Output only the lines below that start at the line containing "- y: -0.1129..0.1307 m" and end at the line containing "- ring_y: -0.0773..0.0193", with both ends kept.

-----

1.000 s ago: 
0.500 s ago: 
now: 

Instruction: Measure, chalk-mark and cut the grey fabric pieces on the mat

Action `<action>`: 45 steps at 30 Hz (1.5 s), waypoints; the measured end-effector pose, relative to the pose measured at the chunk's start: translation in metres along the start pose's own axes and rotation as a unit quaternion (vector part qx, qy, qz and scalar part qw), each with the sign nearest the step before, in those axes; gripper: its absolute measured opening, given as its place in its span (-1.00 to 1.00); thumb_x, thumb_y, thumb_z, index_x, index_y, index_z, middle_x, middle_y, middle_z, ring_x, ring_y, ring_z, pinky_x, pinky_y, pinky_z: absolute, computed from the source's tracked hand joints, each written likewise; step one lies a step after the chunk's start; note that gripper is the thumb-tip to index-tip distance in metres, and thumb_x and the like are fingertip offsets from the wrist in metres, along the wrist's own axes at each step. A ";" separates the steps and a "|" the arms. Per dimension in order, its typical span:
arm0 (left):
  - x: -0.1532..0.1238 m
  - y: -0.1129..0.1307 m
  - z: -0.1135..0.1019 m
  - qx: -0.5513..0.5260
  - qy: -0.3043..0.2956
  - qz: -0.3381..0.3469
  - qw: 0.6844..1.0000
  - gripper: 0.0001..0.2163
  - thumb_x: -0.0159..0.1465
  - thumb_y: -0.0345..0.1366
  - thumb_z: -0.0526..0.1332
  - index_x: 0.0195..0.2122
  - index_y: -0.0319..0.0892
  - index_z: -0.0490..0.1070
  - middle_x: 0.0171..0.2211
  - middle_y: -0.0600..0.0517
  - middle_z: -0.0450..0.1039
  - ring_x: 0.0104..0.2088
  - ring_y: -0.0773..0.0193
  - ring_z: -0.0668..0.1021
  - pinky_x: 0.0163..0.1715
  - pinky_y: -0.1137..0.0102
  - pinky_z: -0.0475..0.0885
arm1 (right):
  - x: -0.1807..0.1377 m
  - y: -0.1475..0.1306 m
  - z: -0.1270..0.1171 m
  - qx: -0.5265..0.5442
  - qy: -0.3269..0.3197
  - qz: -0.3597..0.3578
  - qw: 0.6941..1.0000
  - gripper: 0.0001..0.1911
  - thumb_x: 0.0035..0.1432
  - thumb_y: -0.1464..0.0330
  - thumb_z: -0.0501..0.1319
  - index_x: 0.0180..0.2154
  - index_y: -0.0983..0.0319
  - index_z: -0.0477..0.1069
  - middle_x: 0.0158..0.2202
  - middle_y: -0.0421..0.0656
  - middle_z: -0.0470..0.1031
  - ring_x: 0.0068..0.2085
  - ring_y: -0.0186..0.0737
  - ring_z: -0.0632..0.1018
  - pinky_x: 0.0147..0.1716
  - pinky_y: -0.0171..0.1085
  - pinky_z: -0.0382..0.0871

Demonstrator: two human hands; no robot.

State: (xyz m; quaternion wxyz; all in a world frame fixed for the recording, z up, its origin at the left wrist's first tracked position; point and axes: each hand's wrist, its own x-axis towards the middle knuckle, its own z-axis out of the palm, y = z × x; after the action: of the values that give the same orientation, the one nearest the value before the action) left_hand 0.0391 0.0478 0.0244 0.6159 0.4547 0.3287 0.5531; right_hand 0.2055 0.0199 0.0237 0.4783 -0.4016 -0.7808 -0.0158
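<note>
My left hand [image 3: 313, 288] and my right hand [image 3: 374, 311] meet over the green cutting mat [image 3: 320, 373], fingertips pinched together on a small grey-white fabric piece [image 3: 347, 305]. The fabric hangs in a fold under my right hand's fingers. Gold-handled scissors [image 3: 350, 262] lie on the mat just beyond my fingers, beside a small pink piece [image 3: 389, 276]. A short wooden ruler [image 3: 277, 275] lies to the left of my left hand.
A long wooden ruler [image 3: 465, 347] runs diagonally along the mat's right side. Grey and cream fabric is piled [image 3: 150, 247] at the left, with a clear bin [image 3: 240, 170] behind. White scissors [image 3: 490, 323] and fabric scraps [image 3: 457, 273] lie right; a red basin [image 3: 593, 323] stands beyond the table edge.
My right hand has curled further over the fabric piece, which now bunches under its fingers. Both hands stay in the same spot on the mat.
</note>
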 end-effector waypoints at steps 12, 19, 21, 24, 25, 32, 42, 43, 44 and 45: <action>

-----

== RESPONSE TO THIS EXERCISE ==
  - y: -0.1129..0.1307 m
  - z: -0.1135..0.1019 m
  - qx: -0.5513..0.5260
  - qy: -0.3043..0.2956
  - qz: -0.3381..0.3469
  - qw: 0.6844..1.0000
  - gripper: 0.0001..0.2163
  - thumb_x: -0.0159..0.1465
  - thumb_y: -0.0345..0.1366
  - thumb_z: -0.0526..0.1332
  - index_x: 0.0195..0.2122
  - index_y: -0.0319..0.0892
  - index_z: -0.0490..0.1070
  - middle_x: 0.0171..0.2211
  - middle_y: -0.0600..0.0517
  - middle_z: -0.0450..0.1039
  - ring_x: 0.0104..0.2088
  - ring_y: -0.0773..0.0193

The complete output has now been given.